PROBLEM TO WORK ON: Which lines in the data below contain the word "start"? Pull each of them out.
──────────────────────────────
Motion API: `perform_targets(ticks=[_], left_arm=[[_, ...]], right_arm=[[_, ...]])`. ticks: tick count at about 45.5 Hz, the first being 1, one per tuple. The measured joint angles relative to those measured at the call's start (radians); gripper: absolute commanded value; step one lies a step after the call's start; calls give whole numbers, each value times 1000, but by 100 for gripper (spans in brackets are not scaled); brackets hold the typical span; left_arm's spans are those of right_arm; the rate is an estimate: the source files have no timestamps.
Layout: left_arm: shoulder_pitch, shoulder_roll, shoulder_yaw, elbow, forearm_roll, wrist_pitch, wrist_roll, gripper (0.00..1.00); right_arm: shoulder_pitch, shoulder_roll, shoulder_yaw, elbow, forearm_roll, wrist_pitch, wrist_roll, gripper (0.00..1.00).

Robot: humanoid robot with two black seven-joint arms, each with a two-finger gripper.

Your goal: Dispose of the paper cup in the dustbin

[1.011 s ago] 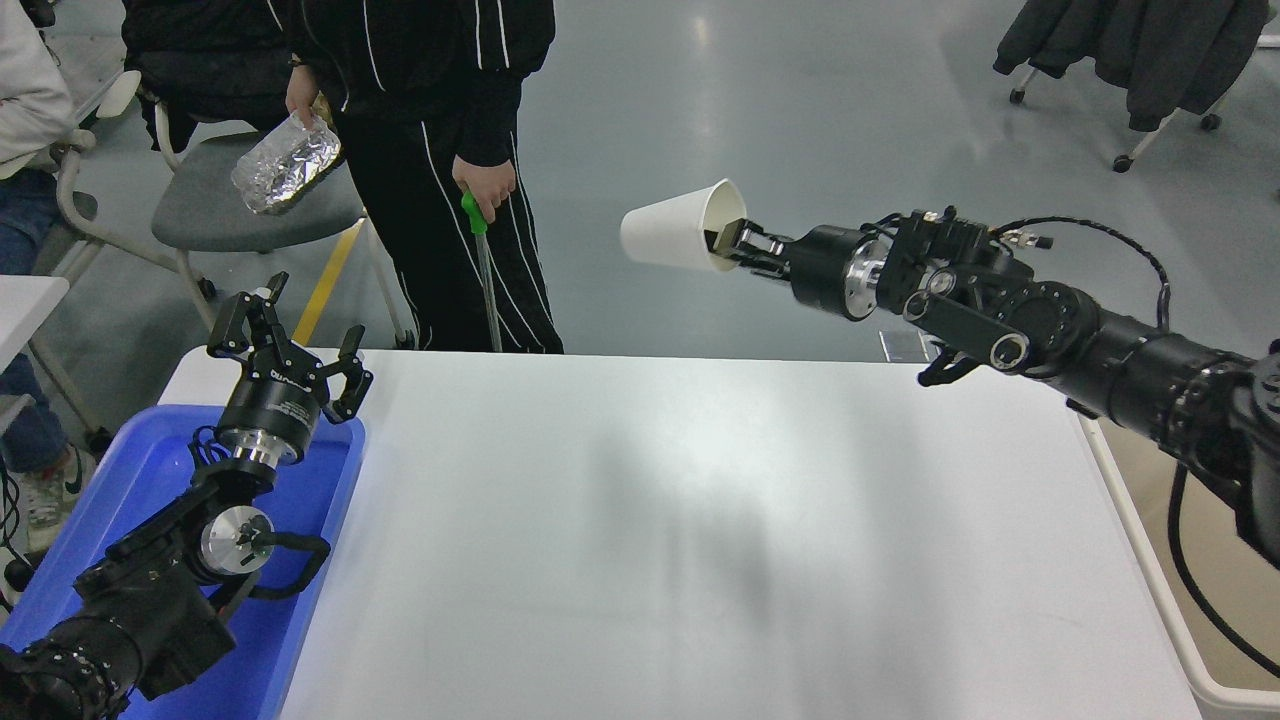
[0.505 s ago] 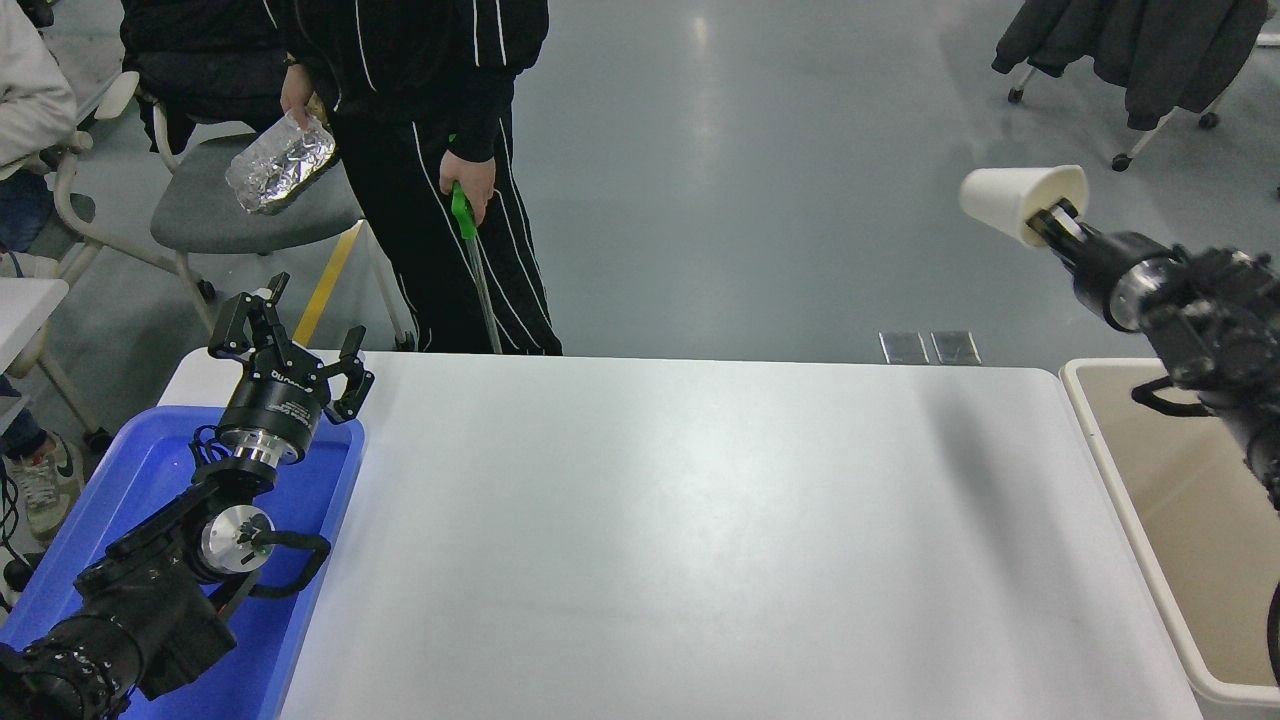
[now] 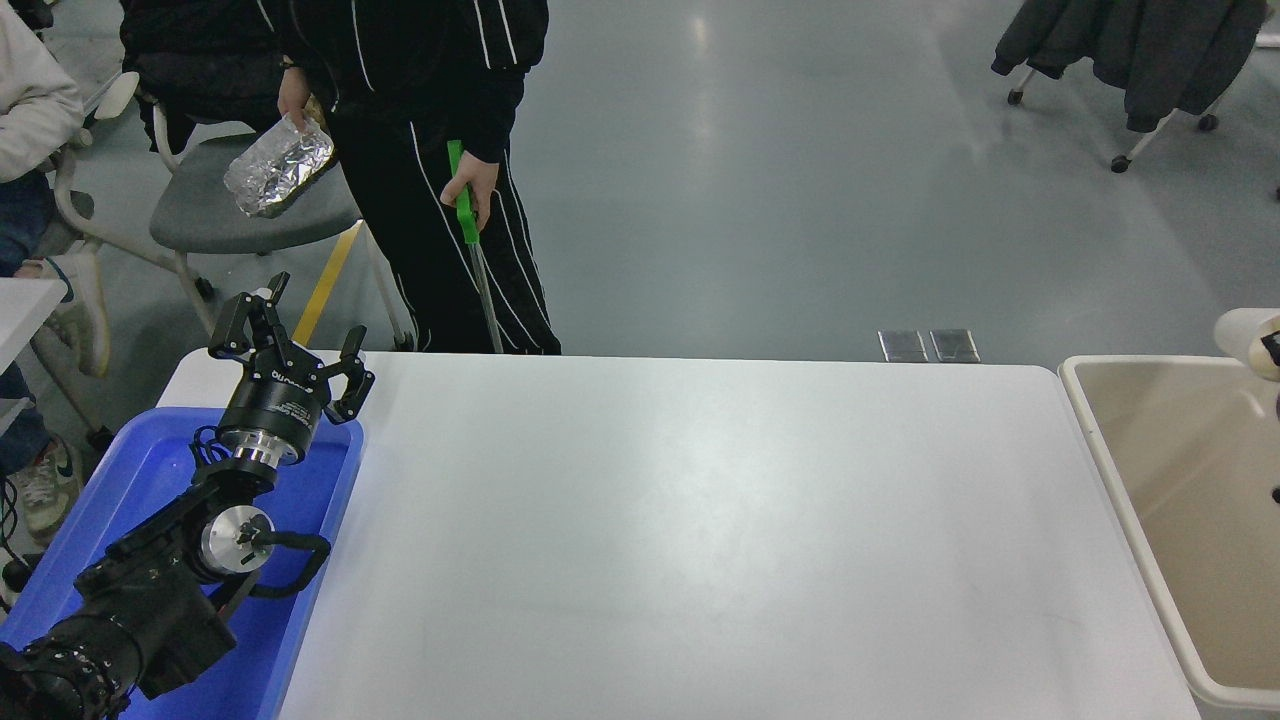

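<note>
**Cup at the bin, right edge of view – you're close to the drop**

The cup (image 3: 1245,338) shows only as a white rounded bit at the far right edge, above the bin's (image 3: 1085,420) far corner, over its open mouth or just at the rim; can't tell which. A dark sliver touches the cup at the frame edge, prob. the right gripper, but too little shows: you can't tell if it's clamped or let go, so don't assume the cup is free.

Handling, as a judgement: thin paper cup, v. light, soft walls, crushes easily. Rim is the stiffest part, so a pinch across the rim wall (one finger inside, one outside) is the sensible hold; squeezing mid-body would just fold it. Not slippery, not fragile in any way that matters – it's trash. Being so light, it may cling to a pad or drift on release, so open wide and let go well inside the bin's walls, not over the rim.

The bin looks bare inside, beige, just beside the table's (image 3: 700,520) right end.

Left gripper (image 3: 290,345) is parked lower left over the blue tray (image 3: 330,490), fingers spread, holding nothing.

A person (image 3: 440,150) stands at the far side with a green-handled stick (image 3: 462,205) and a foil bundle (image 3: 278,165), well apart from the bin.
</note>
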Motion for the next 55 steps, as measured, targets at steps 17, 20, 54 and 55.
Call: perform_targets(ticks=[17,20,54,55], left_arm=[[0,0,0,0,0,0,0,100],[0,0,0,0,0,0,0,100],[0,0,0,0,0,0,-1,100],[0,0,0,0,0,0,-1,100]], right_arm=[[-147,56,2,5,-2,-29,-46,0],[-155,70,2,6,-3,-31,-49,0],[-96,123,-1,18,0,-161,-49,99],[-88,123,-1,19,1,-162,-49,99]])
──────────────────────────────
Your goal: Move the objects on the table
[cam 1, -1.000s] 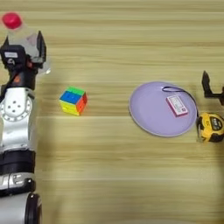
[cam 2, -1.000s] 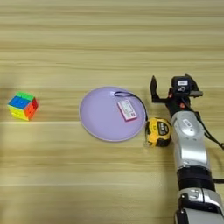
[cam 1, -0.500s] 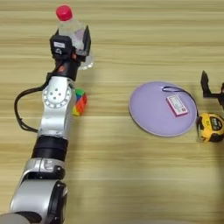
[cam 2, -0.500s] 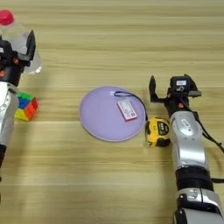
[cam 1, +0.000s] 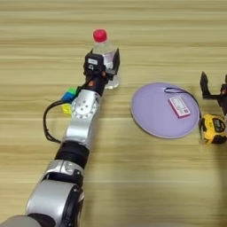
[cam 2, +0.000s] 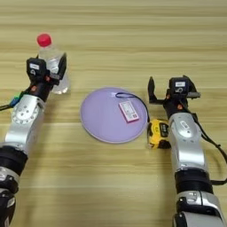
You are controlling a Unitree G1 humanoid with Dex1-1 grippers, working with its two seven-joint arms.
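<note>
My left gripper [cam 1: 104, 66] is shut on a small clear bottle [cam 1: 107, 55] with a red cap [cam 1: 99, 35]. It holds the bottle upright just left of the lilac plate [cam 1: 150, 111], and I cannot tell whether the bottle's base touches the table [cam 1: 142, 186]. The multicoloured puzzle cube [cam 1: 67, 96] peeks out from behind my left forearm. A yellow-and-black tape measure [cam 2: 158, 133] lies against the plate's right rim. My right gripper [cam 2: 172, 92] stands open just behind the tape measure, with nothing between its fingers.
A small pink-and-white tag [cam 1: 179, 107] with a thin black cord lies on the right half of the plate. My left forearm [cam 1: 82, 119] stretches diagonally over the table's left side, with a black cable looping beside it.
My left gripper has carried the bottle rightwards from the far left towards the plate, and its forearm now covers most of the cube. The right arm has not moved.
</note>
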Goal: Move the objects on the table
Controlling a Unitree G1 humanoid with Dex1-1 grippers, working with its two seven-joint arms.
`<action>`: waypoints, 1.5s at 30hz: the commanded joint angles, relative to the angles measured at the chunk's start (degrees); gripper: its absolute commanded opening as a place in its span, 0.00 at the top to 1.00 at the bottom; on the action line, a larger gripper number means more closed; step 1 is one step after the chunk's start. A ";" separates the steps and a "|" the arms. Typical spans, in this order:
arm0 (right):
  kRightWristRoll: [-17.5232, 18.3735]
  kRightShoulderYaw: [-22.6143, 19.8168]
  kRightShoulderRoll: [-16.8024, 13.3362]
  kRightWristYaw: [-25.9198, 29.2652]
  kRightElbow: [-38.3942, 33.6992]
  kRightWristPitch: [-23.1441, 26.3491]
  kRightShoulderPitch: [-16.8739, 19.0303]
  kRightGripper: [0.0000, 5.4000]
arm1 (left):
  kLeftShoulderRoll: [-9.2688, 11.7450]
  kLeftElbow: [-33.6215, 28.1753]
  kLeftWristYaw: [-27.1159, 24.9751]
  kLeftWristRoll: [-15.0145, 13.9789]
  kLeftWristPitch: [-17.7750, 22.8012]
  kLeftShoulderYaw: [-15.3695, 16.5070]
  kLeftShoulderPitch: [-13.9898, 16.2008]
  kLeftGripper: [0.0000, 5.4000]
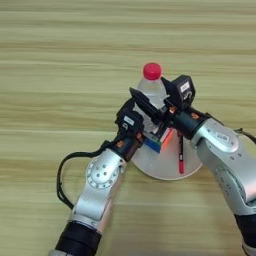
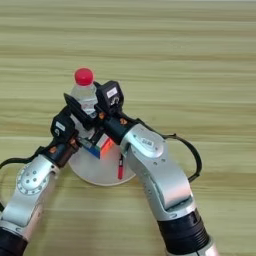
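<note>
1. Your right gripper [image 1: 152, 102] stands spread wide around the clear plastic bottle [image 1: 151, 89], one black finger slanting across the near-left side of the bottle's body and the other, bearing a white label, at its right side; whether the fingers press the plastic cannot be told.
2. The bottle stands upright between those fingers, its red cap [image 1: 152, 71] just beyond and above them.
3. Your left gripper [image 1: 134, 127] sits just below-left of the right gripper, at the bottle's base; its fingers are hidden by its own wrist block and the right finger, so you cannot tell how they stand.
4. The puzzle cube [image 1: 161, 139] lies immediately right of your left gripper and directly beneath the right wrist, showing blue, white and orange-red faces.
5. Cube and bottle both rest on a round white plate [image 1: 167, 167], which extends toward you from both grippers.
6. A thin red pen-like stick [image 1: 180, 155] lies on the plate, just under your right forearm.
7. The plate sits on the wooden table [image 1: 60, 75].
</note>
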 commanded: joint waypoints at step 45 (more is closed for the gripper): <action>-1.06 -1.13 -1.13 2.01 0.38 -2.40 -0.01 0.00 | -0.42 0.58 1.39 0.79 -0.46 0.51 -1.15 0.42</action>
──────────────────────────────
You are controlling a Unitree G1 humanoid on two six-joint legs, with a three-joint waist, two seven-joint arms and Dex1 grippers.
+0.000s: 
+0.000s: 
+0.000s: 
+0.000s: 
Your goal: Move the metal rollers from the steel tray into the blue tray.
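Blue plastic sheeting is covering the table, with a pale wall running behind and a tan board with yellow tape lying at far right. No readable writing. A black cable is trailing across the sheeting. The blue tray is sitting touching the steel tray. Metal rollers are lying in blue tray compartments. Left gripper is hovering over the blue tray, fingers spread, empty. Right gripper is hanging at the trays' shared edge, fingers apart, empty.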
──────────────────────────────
FINISHED EXERCISE:
Motion API: `perform_targets(ticks=[_], left_arm=[[_, ...]], right_arm=[[_, ...]])`. ticks: tick count at about 45.5 Hz, the first being 1, one per tuple. The measured joint angles relative to those measured at the call's start (radians); gripper: absolute commanded value; step one lies a step after the call's start; calls give whole numbers, each value times 1000, but by 100 for gripper (spans in brackets are not scaled); brackets hold the typical span; left_arm's spans are those of right_arm; the rate is an estimate: the source files have no timestamps.
`<action>`: waypoints, 1.5s at 30hz: the commanded joint angles, relative to the angles measured at the chunk's start (degrees); gripper: its absolute commanded opening as a place in its span, 0.00 at the top to 1.00 at the bottom; on the action line, a larger gripper number means more closed; step 1 is one step after the chunk's start. A ";" separates the steps and a "|" the arms. Typical spans, in this order:

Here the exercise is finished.